I’ll start by wishing everyone a Happy – and prosperous – New Year. I hope you’re all suitably refreshed and raring to go for Toy Fair Season, which for some has already begun. I’ll be flying off to Hong Kong this evening, with a packed schedule to look forward to.The mass boycott of Hong Kong which was briefly threatened in November appears to have dissipated; there may be the odd absentee, but I get the impression that it should largely be business as usual for most people. More on that in next Friday’s ‘Hong Kong Blog’.
I hope you all had a splendid Christmas and that trading lived up to your expectations (whatever they were). An indie owner texted me on the Friday before Christmas to say: “So, this is when Christmas kicks in these days. It will be Christmas Eve next year at this rate.” So yes, it was late, but at least it did kick in eventually; there were some who wondered if Christmas ‘19 ever would reach the levels traditionally expected over the festive season. To what extent the last few days’ business helped to claw back the 9% decline the UK toy industry was facing in early December, we’ll have to wait until NPD releases its year-end data to find out.
We’re in the process of conducting our own anecdotal survey of the pre and post-Christmas toy retail trading landscape, so if you have any thoughts or observations to chip in, you can call our editor Rachael on 01442 502406. The feedback will appear in our first-ever standalone February issue, which will be published on 22nd January. Official reports suggest that Boxing Day trading was significantly down on last year; retail data analyst Springboard announced that footfall saw the largest decline since 2011, dropping by 8.6%, suggesting that the Boxing Day opportunity isn’t what it was. Admittedly, the weather was bad, which wouldn’t have helped. But equally, I suspect that online shopping played a major part in the decline, while I also believe that some shoppers share my concern at the plight of workers, especially those who had to arrive at 2.30 in the morning for a 4.00 am opening, as Matalan workers were asked to do. I’m sure that the directors and management who came up with that great idea were right there alongside their store staff, opening the doors and manning tills at 4.00 in the morning…not! Springboard reported that more consumers visited high streets in the early evening than during the day, so it looks like Matalan got that one completely wrong.
That said, I completely understand that retailers have to take every opportunity to increase sales in the current climate; wherever the final festive trading numbers end up, I think it’s fair to say that we’re all hoping for a better year in 2020. According to the Centre for Retail Research, over 140,000 jobs were lost on the UK high street last year, an increase of 20% over the previous year. 38,000 roles were lost due to retailers who fell into administration, while a further 26,000 came as a result of CVAs. A further, 78,000 jobs were lost through rationalisation, as part of cost cutting programmes by large retailers or independent shops closing down permanently. When you see those numbers written down in black and white, the enormity of the task facing the retail channel is inescapable. And these are not just statistics; they are real people, many with families who would be potential toy consumers.
Last week, I shared a post from a US retailer on LinkedIn and it got a huge amount of traction.
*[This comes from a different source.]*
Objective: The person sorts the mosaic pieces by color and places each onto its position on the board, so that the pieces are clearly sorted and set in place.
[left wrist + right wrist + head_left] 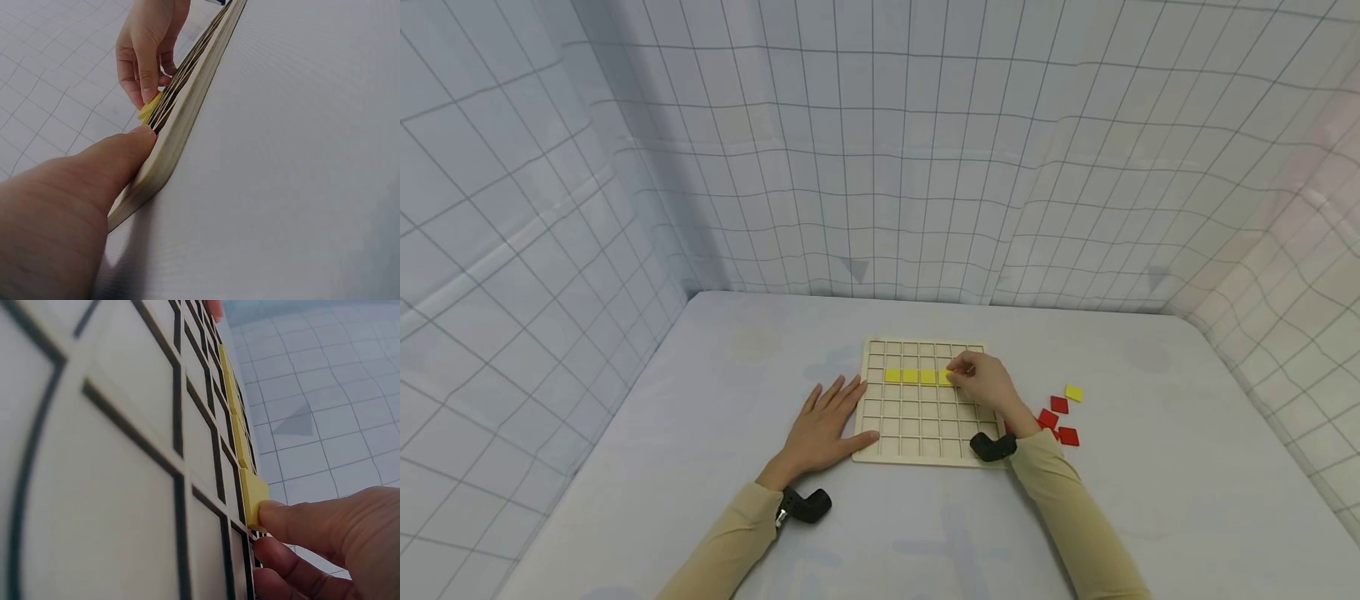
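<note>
A pale wooden grid board [910,427] lies on the table. Three yellow square tiles [911,377] sit side by side in its second row from the far edge. At the right end of that row, my right hand [988,383] pinches another yellow tile [254,497] between thumb and fingers. In the right wrist view this tile stands a little proud of its cell and slightly tilted. My left hand [826,429] rests spread at the board's left side, its fingertips along the edge and its thumb [128,150] on the near left corner area.
Right of the board lie several loose red tiles [1059,405], some partly hidden by my right forearm. One loose yellow tile [1074,392] lies beyond them. White grid-patterned curtains [910,167] surround the white table [737,358].
</note>
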The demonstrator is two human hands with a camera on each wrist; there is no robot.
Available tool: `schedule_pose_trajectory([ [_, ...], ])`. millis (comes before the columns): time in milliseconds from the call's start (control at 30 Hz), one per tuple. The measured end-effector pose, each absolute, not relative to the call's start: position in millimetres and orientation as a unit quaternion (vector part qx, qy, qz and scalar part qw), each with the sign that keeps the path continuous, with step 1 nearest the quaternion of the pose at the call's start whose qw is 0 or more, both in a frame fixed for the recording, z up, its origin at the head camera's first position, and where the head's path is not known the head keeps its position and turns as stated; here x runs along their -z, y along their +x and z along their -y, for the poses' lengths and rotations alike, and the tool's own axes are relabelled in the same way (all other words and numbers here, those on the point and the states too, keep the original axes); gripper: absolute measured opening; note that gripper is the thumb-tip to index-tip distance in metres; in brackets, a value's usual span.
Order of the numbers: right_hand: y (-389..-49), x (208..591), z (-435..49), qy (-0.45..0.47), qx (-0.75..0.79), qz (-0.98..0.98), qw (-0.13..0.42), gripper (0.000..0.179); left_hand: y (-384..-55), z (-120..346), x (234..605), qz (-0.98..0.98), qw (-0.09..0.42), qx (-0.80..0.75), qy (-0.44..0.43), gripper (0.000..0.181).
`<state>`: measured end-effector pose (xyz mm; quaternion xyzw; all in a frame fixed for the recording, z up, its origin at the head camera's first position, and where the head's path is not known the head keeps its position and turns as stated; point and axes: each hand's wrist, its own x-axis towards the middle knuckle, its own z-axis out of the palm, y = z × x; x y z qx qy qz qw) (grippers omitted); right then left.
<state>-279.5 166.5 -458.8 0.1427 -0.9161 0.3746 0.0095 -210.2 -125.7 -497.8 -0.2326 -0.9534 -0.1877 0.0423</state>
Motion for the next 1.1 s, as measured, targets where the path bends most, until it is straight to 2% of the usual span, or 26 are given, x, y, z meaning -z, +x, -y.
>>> schedule_pose_trajectory([
  [467,-279.5,461.8,-165.5,0.150,-0.362,0.920,0.016,0.008,-209.6,127.0,499.2,0.949,0.058,0.193,-0.240,0.084],
  [833,-275.3,462.2,-172.2,0.189,-0.356,0.915,0.015,0.017,-208.9,125.8,496.6,0.951,0.048,0.193,-0.236,0.084],
  [1100,-270.2,461.5,-189.8,0.197,-0.390,0.899,-0.020,0.021,-209.4,125.3,496.9,0.955,0.036,0.185,-0.231,0.084],
])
Although the retailer in question – Richard Derr from Learning Express – is based on another continent, I think the sentiment is universal, wherever in the world you are based. This is what the post said: “I have been thinking…Toys R Us received kudos and credit for a relaunch. Major vendors supported them in an attempt to showcase their toys in an experiential setting, maybe even paying for display space, staff and offering consignment. But wait…. isn’t this what we (independents) do every day, with every customer? Rather than just sell us products as an afterthought and then say good luck on price, wouldn’t it be more beneficial and profitable to treat independents as your showcase – as an educated extension of your sales force? I promise you that with sufficient product, competitive costs and receiving new product at the same time (street date), I will outsell the closest big box near me.”
It reminds me of the famous Peter Brown speech at a Toy of the Year awards ceremony many years ago, when he advocated positive discrimination for the independent sector. Many queued up (privately of course) to declare how impractical this suggestion was, but I can’t help thinking that Peter made a valid point. If we want the indies to survive and thrive in the 21st century, perhaps we collectively need to embrace a strategy that capitalises on the strengths of the independent sector as a 365 day a year physical showcase for the best the toy industry has to offer. On a visit to Hemel Hempstead High Street on my first day back in the office, the Toys UK branch was festooned with ‘Closing Down’ notices, while we lost some very smart, astute toy indie retailers last year (Toytown Seaford, Toy Hub and many more). It’s not that they need charity to survive, more that there is a very real opportunity for suppliers if they approach the channel in the right way, not just as an afterthought. I loved a Facebook post from one toy retailer at 3pm on Christmas Eve: “Not even Amazon Prime can help you now. Shop local!” We need to give consumers more reasons to visit the indies all year round, not just in the final few hours of trading. Many suppliers already recognise this – I hope a few more join the party in this year.
I look forward to catching up with as many people as possible over the coming weeks, starting this weekend in Hong Kong. A fresh year, a fresh decade, a fresh start – after last year, things can only get better….surely?!